What's on the Front Page
The Daily Gazette of Wilmington, Delaware, for April 5, 1876, is dominated by James Crippen's expansive seed catalog—a full-page advertisement listing hundreds of vegetable varieties available from D.A. Dreer's seed company. Crippen, the agent at 3 West Third Street, offers everything from Champion peas to Jersey Wakefield cabbage, Long Purple eggplant to Cashew squash, along with 500 Gladiolus bulbs, 1,000 Double Tuberose bulbs, and 10,000 packets of flower seeds. The catalog reflects the intense interest in home and commercial gardening in post-Civil War Delaware. Beyond seeds, the page features notices from the Philadelphia, Wilmington & Baltimore Railroad with detailed departure times for trains to Philadelphia, New York, Baltimore, and Washington, plus local advertisements for drugstores, a new book bindery, wall paper selections, and coal dealers. A lengthy paid advertisement promotes Benson's Capcine Porous Plaster, a patent medicine claiming to cure everything from rheumatism to liver complaints in hours rather than days. The Connecticut Mutual Life Insurance Company's annual financial statement also appears, showing net assets of nearly $41.5 million and 686,299 policies in force.
Why It Matters
This page captures America at a peculiar moment—just after the nation's centennial in 1876, when the country was rebuilding and modernizing. The prominence of seed catalogs and agricultural commerce reflects the still-dominant agrarian economy, even as railroads knit the nation together for commerce. The proliferation of patent medicines signals a moment before the FDA existed (1906), when anyone could claim miraculous cures. The insurance company statement demonstrates the growth of financial institutions and life insurance as markers of middle-class respectability. Delaware's position as a transportation hub between Philadelphia, Baltimore, and Washington made it a crucial logistics center during Reconstruction and the industrial boom that would accelerate in the following decades.
Hidden Gems
- James Crippen was selling seeds from D.A. Dreer, a Philadelphia seed house founded in 1838 that would become one of America's largest seed companies—still in operation today as Dreer's Garden Company.
- The railroad schedule lists departure times as 7:00 a.m., 8:10 a.m., 9:00 a.m., etc., suggesting trains ran roughly hourly—an astonishing frequency for 1876 that most people don't associate with that era.
- Dr.
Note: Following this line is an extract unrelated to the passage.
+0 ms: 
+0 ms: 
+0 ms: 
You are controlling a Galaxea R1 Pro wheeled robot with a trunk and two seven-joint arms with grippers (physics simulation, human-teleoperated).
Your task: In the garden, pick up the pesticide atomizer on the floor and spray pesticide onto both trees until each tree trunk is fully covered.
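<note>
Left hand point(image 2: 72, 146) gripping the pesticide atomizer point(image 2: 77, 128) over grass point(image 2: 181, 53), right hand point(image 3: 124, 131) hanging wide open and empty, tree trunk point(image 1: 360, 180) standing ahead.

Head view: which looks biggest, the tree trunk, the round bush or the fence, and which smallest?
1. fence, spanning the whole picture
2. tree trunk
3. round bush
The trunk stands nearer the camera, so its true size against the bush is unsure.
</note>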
DeHarmo's patent medicine ad promises to remove tapeworms 'in 3 hours without pain or trouble to the patient'—reflecting the actual terror tapeworms inspired in the 19th century, when they were disturbingly common and could grow to 30 feet inside the body.
- The Connecticut Mutual Life Insurance Company's expense ratio was listed at 8.64 percent—meaning the company kept less than 9 cents of every dollar for overhead, which was considered remarkably efficient by contemporary standards.
- W.B. Sharp's fabric store advertised that they had 'placed our orders with the manufacturer at Lyons' for imported Cashmere and Alexandria fabrics, showing how international trade networks had already connected Delaware merchants to European mills by 1876.
Fun Facts
- Samuel Townsend's lengthy letter about sheep raising versus dog taxation reveals a surprisingly sophisticated economic debate: he argues that sheep are actually bad for improving farmland because they graze grass too short (like a biological lawnmower), and that the real future of Delaware agriculture lay in lime and clover, not wool—a prescient observation about the shift from subsistence to specialized commercial agriculture.
- The seed catalog lists 'Early Tom Thumb' peas as 'very dwarf and early'—this variety, first introduced in 1855, would become one of the most iconic garden peas of the Victorian era and remains available today, making it one of the oldest continuously cultivated vegetable varieties.
- The Delaware Division railroad section mentions New Castle and Harrington—two towns that would become crucial to Delaware's industrial identity, with New Castle eventually hosting massive chemical plants and refineries that would define the state's 20th-century economy.
- Benson's Capcine Plaster advertisement claims it was a 'recent discovery' and notes it has been 'thoroughly tested by physicians'—this was the emerging language of modern medicine, even though the plaster likely contained capsaicin (from chili peppers) mixed with Victorian-era ingredients of dubious efficacy.
- The Connecticut Mutual statement shows $6.73 million in 'Policies in Force' (premium notes)—a remarkable sum for 1876, suggesting that life insurance, once viewed as a luxury, was becoming a middle-class necessity in post-Civil War America.